▸ **AIM OF THE TASK**:
After repeating the line containing "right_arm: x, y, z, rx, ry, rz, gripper", stop; until then, repeat each line of the listing below exactly, starting with the first.

▸ **PROVIDED RECORDS**:
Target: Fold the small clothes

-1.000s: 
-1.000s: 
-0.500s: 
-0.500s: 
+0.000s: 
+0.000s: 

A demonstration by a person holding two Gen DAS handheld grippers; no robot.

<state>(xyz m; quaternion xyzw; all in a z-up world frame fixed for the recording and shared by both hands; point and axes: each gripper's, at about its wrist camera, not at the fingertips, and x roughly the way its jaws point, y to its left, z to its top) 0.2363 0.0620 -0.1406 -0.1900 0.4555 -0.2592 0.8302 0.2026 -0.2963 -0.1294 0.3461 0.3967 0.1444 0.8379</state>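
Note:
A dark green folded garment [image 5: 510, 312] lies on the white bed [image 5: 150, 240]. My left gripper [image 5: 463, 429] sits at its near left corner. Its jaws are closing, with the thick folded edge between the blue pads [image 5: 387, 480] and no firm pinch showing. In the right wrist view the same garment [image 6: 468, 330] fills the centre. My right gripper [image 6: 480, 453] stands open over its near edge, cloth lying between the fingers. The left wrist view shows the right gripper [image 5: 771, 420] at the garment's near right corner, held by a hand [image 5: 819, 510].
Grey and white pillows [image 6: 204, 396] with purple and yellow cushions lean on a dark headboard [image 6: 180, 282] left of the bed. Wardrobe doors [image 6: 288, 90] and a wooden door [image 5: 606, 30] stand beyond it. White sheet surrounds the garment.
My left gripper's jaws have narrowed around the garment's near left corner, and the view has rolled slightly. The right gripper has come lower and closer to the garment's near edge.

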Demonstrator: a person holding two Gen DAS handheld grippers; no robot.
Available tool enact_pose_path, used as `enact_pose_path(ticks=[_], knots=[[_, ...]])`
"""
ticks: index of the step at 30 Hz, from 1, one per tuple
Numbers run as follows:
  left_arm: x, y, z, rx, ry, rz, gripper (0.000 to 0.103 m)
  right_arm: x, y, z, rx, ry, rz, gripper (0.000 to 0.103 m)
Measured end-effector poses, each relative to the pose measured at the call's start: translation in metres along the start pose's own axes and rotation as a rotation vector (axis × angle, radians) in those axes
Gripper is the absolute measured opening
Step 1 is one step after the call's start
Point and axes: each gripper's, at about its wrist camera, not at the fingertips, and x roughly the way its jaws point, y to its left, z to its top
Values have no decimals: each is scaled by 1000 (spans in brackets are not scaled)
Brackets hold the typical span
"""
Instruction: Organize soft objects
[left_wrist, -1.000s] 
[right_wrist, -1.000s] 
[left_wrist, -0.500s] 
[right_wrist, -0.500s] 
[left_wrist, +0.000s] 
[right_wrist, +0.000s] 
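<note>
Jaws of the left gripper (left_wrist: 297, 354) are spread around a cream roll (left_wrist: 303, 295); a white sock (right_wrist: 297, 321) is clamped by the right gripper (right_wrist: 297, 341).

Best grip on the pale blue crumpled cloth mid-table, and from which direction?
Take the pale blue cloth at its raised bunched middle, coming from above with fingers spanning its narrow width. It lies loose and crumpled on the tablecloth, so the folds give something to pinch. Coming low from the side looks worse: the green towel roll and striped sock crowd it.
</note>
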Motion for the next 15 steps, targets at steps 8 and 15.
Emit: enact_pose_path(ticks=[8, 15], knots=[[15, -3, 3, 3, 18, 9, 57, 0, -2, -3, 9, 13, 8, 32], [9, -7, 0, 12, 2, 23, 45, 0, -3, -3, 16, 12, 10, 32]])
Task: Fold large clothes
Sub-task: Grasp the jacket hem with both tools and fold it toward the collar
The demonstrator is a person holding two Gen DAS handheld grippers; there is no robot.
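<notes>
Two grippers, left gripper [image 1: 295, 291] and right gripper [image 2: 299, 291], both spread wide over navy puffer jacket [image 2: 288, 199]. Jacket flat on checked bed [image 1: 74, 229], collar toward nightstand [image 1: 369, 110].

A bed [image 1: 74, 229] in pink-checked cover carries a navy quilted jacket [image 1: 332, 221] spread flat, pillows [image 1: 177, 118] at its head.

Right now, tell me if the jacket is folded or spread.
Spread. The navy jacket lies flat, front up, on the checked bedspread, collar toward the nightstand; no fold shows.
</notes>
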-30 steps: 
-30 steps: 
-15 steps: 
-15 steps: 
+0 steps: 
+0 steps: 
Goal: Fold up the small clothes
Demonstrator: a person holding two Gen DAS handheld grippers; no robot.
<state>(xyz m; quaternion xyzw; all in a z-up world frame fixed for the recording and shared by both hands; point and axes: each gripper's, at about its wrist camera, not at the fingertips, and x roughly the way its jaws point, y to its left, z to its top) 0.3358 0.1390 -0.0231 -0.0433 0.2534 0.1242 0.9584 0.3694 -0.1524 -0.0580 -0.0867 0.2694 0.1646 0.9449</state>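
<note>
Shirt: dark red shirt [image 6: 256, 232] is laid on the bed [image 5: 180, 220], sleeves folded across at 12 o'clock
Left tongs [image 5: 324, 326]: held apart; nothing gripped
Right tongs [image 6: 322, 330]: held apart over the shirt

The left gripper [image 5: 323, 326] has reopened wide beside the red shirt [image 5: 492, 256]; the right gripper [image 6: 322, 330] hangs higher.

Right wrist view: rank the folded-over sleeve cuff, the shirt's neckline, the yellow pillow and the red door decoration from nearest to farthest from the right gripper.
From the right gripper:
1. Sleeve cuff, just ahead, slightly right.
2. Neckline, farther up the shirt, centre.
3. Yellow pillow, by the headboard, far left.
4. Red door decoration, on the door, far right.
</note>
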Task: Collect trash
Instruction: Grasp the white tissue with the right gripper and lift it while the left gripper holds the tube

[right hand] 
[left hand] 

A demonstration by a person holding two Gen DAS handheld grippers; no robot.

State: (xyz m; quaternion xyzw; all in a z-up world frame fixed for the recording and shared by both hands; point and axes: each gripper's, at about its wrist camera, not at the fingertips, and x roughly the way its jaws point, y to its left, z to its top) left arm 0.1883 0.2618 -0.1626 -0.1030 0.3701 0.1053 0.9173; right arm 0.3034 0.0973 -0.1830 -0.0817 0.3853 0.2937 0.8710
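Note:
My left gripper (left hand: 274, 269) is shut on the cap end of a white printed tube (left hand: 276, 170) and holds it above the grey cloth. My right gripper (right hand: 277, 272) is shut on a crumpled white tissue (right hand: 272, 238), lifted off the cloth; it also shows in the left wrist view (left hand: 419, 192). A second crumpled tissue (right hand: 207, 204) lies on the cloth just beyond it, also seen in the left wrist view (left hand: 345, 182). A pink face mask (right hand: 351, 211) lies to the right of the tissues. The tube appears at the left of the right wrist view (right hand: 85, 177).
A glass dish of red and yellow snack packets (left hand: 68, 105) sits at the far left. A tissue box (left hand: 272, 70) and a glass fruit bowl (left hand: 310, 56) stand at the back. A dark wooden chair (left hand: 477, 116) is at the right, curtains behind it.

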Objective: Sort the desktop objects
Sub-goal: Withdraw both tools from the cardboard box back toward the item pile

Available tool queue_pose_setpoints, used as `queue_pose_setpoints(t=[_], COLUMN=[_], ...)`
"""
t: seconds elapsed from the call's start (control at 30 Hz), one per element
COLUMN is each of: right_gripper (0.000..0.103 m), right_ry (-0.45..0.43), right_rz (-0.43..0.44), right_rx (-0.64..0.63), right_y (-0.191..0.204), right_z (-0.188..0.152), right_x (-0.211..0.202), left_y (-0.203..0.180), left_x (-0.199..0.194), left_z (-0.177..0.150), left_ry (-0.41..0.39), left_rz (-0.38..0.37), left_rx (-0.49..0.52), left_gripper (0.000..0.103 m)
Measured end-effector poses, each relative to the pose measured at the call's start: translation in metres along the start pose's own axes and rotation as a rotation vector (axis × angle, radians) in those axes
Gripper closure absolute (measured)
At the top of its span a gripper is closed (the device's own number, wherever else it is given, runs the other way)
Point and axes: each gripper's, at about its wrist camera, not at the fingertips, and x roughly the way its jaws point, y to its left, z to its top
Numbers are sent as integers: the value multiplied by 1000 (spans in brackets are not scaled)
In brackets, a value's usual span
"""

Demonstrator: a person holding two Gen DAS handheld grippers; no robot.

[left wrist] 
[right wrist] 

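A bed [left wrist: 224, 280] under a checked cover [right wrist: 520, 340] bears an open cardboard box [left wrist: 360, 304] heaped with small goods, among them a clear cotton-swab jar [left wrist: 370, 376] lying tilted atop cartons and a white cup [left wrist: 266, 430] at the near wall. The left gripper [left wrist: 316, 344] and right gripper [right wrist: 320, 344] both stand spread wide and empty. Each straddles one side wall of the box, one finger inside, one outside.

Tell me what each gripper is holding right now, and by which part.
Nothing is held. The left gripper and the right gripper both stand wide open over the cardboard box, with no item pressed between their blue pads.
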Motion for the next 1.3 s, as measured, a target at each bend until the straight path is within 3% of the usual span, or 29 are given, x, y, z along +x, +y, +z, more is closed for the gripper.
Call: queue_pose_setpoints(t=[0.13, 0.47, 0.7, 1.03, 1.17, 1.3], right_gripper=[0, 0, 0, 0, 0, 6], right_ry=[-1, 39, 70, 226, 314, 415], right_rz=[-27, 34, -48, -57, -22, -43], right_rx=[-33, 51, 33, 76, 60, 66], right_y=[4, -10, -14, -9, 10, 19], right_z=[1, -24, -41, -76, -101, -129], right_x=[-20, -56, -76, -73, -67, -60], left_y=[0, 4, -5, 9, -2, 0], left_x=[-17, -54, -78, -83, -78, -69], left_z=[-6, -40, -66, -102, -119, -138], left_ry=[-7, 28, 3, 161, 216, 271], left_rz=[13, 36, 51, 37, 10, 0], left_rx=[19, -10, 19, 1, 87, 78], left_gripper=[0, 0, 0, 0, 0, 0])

▸ **OUTPUT BELOW**:
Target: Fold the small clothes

-1.000s: 
-1.000s: 
-0.500s: 
-0.500s: 
+0.000s: 
+0.000s: 

A demonstration by a person holding two Gen DAS handheld grippers; no robot.

<state>(xyz m; quaternion xyzw; all in a z-up world frame fixed for the recording and shared by both hands; point and axes: each gripper's, at about its wrist camera, not at the fingertips, and x roughly the way its jaws point, y to its left, z to its top) 0.2363 0.0620 -0.1406 -0.1900 0.4555 -0.2592 0.8302 0.2026 -0.2963 -0.1294 0.3461 0.3967 0.1444 0.8379</state>
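Note:
A dark green folded garment [image 5: 510, 312] lies on the white bed [image 5: 150, 240]. My left gripper [image 5: 463, 429] sits at its near left corner. Its jaws are closing, with the thick folded edge between the blue pads [image 5: 387, 480] and no firm pinch showing. In the right wrist view the same garment [image 6: 468, 330] fills the centre. My right gripper [image 6: 480, 453] stands open over its near edge, cloth lying between the fingers. The left wrist view shows the right gripper [image 5: 771, 420] at the garment's near right corner, held by a hand [image 5: 819, 510].
Grey and white pillows [image 6: 204, 396] with purple and yellow cushions lean on a dark headboard [image 6: 180, 282] left of the bed. Wardrobe doors [image 6: 288, 90] and a wooden door [image 5: 606, 30] stand beyond it. White sheet surrounds the garment.
My left gripper's jaws have narrowed around the garment's near left corner, and the view has rolled slightly. The right gripper has come lower and closer to the garment's near edge.
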
Demonstrator: a person holding two Gen DAS handheld grippers; no robot.
Available tool enact_pose_path, used as `enact_pose_path(ticks=[_], knots=[[_, ...]])`
"""
ticks: index of the step at 30 Hz, from 1, one per tuple
Numbers run as follows:
  left_arm: x, y, z, rx, ry, rz, gripper (0.000 to 0.103 m)
  right_arm: x, y, z, rx, ry, rz, gripper (0.000 to 0.103 m)

The exercise is now complete.